Re: deadlock in synchronize_srcu() in debugfs?

From: Johannes Berg <johannes@sipsolutions.net>
To: paulmck@linux.vnet.ibm.com
Cc: linux-kernel <linux-kernel@vger.kernel.org>,
	Nicolai Stange <nicstange@gmail.com>,
	gregkh <gregkh@linuxfoundation.org>,
	sharon.dvir@intel.com, Peter Zijlstra <peterz@infradead.org>,
	Ingo Molnar <mingo@kernel.org>,
	linux-wireless <linux-wireless@vger.kernel.org>
Subject: Re: deadlock in synchronize_srcu() in debugfs?
Date: Fri, 24 Mar 2017 19:51:47 +0100	[thread overview]
Message-ID: <1490381507.9586.1.camel@sipsolutions.net> (raw)
In-Reply-To: <20170324174542.GH3637@linux.vnet.ibm.com>

> Yes.  CPU2 has a pre-existing reader that CPU1's synchronize_srcu()
> must wait for.  But CPU2's reader cannot end until CPU1 releases
> its lock, which it cannot do until after CPU2's reader ends.  Thus,
> as you say, deadlock.
> 
> The rule is that if you are within any kind of RCU read-side critical
> section, you cannot directly or indirectly wait for a grace period
> from that same RCU flavor.

Right. This is indirect then, in a way.

> There are some challenges, though.  This is OK:
> 
>	CPU1				CPU2
>	i = srcu_read_lock(&mysrcu);	mutex_lock(&my_lock);
>	mutex_lock(&my_lock);		i = srcu_read_lock(&mysrcu);
>	srcu_read_unlock(&mysrcu, i);	mutex_unlock(&my_lock);
>	mutex_unlock(&my_lock);		srcu_read_unlock(&mysrcu, i);
> 
> 	CPU3
> 	synchronize_srcu(&mylock);
> 
> This could be a deadlock for reader-writer locking, but not for SRCU.

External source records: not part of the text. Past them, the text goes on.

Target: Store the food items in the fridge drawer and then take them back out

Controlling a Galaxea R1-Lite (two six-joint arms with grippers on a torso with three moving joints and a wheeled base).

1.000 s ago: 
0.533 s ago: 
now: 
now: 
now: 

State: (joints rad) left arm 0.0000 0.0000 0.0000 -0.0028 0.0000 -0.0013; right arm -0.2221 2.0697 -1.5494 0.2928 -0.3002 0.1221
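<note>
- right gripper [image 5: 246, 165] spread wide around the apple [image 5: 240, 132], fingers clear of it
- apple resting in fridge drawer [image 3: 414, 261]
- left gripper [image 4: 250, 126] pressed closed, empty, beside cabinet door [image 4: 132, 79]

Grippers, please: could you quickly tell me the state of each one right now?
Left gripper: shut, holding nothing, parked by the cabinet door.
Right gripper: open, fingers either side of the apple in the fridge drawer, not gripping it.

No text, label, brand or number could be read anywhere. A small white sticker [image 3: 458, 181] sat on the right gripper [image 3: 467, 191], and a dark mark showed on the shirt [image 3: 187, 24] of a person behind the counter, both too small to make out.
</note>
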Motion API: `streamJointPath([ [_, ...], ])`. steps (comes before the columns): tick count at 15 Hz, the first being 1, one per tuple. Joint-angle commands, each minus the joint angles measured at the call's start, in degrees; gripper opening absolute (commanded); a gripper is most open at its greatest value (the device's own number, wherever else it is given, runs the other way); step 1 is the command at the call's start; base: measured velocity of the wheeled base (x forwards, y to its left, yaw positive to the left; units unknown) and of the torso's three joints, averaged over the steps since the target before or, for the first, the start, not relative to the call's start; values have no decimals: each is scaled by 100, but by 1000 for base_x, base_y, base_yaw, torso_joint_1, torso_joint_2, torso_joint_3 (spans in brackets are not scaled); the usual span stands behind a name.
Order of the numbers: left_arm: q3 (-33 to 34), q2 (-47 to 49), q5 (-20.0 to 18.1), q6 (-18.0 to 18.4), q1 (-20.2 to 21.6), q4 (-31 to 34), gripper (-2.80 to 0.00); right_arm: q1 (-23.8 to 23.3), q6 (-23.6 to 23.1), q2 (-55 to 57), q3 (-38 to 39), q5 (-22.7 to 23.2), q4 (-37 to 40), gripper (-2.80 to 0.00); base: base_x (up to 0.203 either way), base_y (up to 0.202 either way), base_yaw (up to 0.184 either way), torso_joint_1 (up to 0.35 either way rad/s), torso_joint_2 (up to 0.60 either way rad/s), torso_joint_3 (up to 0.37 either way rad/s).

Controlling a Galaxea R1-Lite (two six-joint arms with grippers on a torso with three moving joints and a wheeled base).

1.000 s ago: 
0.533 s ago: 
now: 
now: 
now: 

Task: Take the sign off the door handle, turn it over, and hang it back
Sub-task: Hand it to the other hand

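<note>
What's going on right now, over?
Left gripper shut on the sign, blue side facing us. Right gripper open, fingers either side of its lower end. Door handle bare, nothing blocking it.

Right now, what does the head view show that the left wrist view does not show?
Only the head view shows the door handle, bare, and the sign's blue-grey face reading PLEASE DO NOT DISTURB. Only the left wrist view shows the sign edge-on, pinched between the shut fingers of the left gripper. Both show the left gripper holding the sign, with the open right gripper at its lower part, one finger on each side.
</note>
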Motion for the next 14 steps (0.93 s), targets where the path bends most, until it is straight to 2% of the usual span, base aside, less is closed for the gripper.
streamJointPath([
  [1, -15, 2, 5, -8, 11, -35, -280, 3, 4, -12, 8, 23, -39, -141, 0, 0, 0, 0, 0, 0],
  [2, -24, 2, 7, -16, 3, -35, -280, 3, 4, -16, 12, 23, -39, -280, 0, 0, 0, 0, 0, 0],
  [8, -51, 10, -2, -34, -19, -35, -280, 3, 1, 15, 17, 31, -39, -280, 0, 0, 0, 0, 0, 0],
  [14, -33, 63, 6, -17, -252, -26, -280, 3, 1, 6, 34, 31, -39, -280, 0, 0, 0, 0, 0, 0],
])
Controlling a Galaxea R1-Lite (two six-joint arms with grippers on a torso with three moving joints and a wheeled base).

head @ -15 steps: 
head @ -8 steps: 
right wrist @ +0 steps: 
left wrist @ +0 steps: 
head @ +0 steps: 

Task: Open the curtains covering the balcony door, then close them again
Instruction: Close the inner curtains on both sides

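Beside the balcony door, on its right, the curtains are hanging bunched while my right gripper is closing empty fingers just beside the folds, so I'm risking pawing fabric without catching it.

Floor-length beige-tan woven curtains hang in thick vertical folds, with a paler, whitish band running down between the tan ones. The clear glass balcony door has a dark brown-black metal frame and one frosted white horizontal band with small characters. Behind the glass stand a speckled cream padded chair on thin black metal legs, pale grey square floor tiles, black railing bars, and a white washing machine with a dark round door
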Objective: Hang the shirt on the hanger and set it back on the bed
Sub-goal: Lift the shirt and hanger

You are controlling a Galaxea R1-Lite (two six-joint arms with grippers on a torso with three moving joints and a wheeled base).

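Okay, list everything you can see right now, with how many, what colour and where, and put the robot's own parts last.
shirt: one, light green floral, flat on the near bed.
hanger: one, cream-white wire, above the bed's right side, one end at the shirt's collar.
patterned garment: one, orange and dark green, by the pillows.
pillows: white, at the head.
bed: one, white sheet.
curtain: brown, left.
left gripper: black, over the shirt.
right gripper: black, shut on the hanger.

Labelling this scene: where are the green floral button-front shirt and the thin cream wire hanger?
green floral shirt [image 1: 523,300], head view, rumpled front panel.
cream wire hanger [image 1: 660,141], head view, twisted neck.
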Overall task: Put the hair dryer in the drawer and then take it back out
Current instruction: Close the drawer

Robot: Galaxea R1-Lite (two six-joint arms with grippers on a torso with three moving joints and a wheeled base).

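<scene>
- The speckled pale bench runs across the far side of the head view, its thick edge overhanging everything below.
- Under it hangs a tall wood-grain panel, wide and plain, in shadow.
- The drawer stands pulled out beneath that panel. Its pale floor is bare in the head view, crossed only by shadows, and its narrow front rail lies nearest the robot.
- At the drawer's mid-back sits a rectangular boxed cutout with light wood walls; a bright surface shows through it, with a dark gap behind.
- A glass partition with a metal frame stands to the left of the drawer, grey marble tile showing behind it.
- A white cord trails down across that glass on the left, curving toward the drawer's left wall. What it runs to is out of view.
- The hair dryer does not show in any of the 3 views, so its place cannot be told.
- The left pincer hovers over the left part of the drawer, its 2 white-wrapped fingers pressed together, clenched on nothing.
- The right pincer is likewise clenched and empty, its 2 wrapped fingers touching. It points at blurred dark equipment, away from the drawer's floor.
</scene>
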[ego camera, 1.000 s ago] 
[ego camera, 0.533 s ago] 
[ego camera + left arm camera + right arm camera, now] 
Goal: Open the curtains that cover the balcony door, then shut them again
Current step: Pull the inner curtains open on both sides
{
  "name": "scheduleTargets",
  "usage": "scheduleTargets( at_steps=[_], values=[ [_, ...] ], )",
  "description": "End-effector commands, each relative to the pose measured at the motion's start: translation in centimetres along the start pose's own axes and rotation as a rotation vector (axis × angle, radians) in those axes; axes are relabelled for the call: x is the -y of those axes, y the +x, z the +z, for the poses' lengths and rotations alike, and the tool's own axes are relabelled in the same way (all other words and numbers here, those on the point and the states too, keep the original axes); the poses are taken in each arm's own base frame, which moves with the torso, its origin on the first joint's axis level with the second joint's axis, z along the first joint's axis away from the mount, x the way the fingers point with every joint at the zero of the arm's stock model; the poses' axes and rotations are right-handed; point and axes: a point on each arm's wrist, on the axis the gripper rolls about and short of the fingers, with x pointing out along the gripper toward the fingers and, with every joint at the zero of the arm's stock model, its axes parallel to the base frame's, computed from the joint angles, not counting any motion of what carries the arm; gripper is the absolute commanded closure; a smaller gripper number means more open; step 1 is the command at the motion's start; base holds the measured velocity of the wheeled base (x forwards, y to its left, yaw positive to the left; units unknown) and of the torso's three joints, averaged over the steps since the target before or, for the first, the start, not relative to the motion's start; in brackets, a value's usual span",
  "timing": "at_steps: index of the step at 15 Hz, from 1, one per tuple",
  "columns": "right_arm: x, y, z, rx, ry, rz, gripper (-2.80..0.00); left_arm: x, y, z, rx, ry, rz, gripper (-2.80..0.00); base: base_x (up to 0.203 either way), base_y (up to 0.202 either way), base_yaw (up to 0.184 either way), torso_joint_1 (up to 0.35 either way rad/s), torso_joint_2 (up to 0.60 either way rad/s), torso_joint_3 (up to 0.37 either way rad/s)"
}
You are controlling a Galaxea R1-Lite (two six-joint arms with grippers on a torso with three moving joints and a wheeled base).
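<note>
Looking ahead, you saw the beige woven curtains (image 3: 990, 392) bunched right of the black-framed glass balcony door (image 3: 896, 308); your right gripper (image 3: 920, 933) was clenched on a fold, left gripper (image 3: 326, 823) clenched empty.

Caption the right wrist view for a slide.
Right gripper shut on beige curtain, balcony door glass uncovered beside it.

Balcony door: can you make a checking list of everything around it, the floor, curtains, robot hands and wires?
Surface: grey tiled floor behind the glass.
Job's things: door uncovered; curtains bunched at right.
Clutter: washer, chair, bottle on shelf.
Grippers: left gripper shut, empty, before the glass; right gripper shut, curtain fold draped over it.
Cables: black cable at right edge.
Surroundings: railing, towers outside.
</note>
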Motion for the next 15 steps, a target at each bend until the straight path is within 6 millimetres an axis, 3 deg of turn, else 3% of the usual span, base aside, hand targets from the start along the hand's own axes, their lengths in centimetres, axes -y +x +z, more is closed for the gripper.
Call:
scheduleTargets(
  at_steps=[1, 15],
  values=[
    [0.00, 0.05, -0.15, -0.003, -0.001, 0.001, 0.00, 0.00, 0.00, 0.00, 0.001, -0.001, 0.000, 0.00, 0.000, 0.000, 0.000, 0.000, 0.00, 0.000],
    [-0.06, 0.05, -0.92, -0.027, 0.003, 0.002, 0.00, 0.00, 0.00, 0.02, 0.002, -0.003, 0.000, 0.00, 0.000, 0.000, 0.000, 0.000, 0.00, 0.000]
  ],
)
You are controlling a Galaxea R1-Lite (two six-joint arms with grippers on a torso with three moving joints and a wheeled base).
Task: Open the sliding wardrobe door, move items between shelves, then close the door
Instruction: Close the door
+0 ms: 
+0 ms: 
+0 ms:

Hmm, yes, that's a good point. If srcu_read_lock() was read_lock, and
synchronize_srcu() was write_lock(), then the write_lock() could stop
CPU2's read_lock() from acquiring the lock, and thus cause a deadlock.

However, I'm not convinced that lockdep handles reader/writer locks
correctly to start with, right now, since it *didn't* actually trigger
any warnings when I annotated SRCU as a reader/writer lock.

> This is also OK:
>	CPU1				CPU2
>	i = srcu_read_lock(&mysrcu);	mutex_lock(&my_lock);
>	mutex_lock(&my_lock);		synchronize_srcu(&yoursrc
u);
>	srcu_read_unlock(&mysrcu, i);	mutex_unlock(&my_lock);
>	mutex_unlock(&my_lock);
> 
> Here CPU1's read-side critical sections are for mysrcu, which is
> independent of CPU2's grace period for yoursrcu.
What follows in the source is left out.